Facebook has no explicit policies, internally or externally, prohibiting right-wing ideas and opinions on its platform and Zuckerberg’s personal politics are somewhat opaque. If Facebook did have a political agenda, the public would surely know about it by now. What the company does have, however, are various policies that prohibit things like dehumanizing speech, news media created with intent to deceive, and certain conspiracy theories such as QAnon. What does it say about Facebook that common-sense policies—intended to ensure the safety and dignity of all of the site’s users—would, according to its own stress tests, disproportionately impact conservative publishers? If politically-neutral measures intended to reduce harm on Facebook impact right-wing publishers and users more than left-wing ones, is that Facebook’s fault? Or does it point to an overarching alignment between Facebook’s incentives and the style and structure of right-wing media?

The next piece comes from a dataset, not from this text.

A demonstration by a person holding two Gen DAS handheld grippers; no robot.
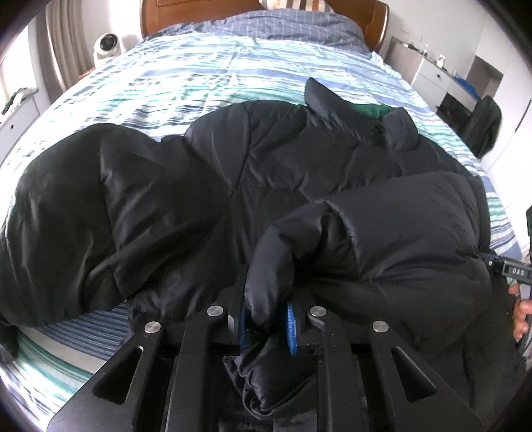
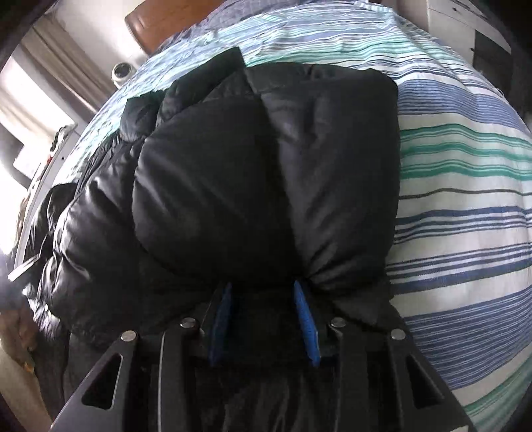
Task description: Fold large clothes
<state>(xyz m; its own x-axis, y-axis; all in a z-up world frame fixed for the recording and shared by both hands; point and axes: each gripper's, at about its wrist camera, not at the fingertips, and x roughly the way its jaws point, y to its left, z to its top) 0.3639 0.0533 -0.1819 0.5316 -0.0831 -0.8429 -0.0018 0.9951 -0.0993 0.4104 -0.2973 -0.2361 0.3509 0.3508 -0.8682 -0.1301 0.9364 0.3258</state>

It is easy and tempting to look at Facebook’s problems in a bubble—a new media platform, with new formats and distribution channels, creating new, thorny problems society has never encountered before. It is easy to blame recommendation algorithms, and artificial intelligence, and dastardly foreign powers, and demand technological solutions. There are obvious changes that Facebook could implement (for years, it dragged its feet on rules banning Holocaust denial) but the handwringing over Facebook, in the media and more broadly, feels largely displaced—one focused on cold, unfeeling technology rather than traditions and rhetoric that stretch back decades. Facebook’s relationship to conservatism does not begin with Mark Zuckerberg creating a ‘Hot Or Not’ clone in 2004. Years before its creation, conservative media outlets and pundits laid the groundwork and created the framework that makes Facebook so effective.

It is tempting to see the conservative dominance of Facebook as savvy operators adapting to new conditions—behavior created by technological conditions. But what if it’s the other way around? What if the same principles that make conservative media what it is are also what make Facebook such a powerful distribution channel? For Facebook to truly reckon with and achieve its stated goal to become a universal tool for the public good, it first needs to acknowledge that the supposedly party-neutral problems of disinformation, conspiracy, and toxicity are actually a partisan issue.

For decades, the right has been creating a media ecosystem that emphasizes distrust in institutions, rewards conspiracy theories, and places an emphasis on authenticity and emotional expression. It is difficult, personally speaking, to be particularly worried about QAnon when I also lived through birtherism a decade ago. Conspiracy theories about the Clinton family have persisted for my entire life. Every decade has its own delusions—the ‘60s had A Texan Looks At Lyndon, a popular, self-published book full of “rumormongering and mad-dog ruminations,” as Texas Monthly put it, including the claim that Johnson was closely involved in the Kennedy assassination. By the time of the ‘64 Democratic National Convention, “at almost 7.5 million copies, A Texan Looks at Lyndon had become the best-selling book of any kind in the country and the most successful political book of all time,” thanks in part to right-wing groups like the John Birch Society.